Un Irán unido que ponga en práctica una política nacional moderada resulta
coincidente con los intereses occidentales en la estabilidad del golfo Pérsico. La
política de aislar a Irán es oportuna en tanto gobiernen en Teherán fanáticos
expansionistas. Pero al igual que en los últimos meses Estados Unidos ha
estrechado sus relaciones con Irak, debería mantener la opción de mejorar las
relaciones cuando Teherán recupere cierto sentido de la realidad, manteniendo
abiertas algunas vías para el comercio de mercancías sin valor estratégico y
encontrando oportunidades para un diálogo cuerdo.

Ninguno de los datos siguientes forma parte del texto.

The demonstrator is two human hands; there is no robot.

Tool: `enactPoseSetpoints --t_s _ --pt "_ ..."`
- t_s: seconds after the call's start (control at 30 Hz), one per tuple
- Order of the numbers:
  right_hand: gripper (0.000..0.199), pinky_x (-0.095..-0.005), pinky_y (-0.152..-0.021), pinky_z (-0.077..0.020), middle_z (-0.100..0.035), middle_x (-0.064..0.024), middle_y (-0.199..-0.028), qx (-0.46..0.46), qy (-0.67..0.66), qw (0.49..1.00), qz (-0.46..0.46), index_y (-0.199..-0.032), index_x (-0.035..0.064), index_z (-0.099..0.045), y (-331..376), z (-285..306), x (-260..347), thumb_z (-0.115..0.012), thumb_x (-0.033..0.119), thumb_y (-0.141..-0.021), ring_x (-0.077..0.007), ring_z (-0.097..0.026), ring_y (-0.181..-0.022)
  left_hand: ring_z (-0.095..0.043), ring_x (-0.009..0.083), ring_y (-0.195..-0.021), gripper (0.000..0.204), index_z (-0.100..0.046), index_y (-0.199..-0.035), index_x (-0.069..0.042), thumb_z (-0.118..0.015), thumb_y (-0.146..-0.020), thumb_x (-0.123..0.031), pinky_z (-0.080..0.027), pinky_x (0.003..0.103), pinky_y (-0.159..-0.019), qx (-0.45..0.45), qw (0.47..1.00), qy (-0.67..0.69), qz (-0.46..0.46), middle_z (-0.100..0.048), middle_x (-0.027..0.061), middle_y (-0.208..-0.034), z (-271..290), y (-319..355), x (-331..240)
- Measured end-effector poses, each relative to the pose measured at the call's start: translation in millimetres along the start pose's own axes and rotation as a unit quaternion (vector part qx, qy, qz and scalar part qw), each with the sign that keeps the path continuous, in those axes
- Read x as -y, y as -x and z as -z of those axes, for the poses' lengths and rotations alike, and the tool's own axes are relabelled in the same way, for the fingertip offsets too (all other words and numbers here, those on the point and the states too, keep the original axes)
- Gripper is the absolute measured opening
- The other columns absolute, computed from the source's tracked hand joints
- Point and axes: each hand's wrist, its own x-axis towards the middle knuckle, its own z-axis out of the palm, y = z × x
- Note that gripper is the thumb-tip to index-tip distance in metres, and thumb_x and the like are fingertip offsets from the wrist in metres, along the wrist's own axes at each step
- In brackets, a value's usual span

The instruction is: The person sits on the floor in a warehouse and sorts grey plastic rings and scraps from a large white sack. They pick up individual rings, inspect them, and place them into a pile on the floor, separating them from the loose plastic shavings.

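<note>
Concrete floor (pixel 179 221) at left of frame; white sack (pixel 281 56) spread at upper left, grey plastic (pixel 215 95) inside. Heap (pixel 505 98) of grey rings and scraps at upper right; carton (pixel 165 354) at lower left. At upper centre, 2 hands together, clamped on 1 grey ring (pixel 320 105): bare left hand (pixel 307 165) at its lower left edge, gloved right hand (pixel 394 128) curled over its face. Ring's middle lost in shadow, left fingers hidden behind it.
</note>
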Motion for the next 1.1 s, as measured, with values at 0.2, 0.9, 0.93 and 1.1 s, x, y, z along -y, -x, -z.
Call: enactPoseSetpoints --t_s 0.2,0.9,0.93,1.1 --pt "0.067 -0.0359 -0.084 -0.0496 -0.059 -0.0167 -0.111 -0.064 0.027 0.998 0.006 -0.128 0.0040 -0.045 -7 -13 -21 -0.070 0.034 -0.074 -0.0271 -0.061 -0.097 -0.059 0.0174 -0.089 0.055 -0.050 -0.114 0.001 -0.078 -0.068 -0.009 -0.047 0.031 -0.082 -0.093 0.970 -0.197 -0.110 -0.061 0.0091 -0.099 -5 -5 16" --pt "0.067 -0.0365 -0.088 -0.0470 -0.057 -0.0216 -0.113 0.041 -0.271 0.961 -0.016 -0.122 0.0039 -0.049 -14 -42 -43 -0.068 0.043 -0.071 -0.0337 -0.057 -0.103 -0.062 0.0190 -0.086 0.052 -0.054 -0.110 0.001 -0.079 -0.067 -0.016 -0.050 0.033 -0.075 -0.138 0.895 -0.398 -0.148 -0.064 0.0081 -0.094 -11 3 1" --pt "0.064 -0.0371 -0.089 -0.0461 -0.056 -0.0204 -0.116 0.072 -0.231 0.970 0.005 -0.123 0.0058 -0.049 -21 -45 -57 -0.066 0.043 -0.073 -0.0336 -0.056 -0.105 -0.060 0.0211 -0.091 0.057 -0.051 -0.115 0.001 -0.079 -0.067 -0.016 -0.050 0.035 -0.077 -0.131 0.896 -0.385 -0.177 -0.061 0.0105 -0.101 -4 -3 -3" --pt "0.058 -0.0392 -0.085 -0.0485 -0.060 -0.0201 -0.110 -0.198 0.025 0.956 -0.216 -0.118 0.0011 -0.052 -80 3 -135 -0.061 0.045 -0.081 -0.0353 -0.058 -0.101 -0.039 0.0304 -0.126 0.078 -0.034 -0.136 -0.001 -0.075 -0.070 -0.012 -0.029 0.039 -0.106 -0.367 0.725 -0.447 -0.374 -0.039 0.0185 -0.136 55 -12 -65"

La posición de Occidente con respecto a Irán guarda cierta analogía con la relación
de Estados Unidos con China en los años cincuenta y sesenta. No debe permitirse
que las protestas justificadas ante gestos provocativos cierren toda oportunidad
posterior de colaboración basada en intereses mutuos. En mi opinión, tal realidad
debería darse dentro de una década. Una política norteamericana inteligente
debería seguir un camino doble: una firme resistencia al expansionismo iraní ahora,
junto con una abierta disposición al establecimiento de relaciones constructivas
más adelante, cuando las realidades fundamentales se dejen sentir. Es lo mismo
que decir que los gobernantes, al tiempo que dominan las circunstancias
inmediatas, deben dejar espacio para los imponderables de la historia.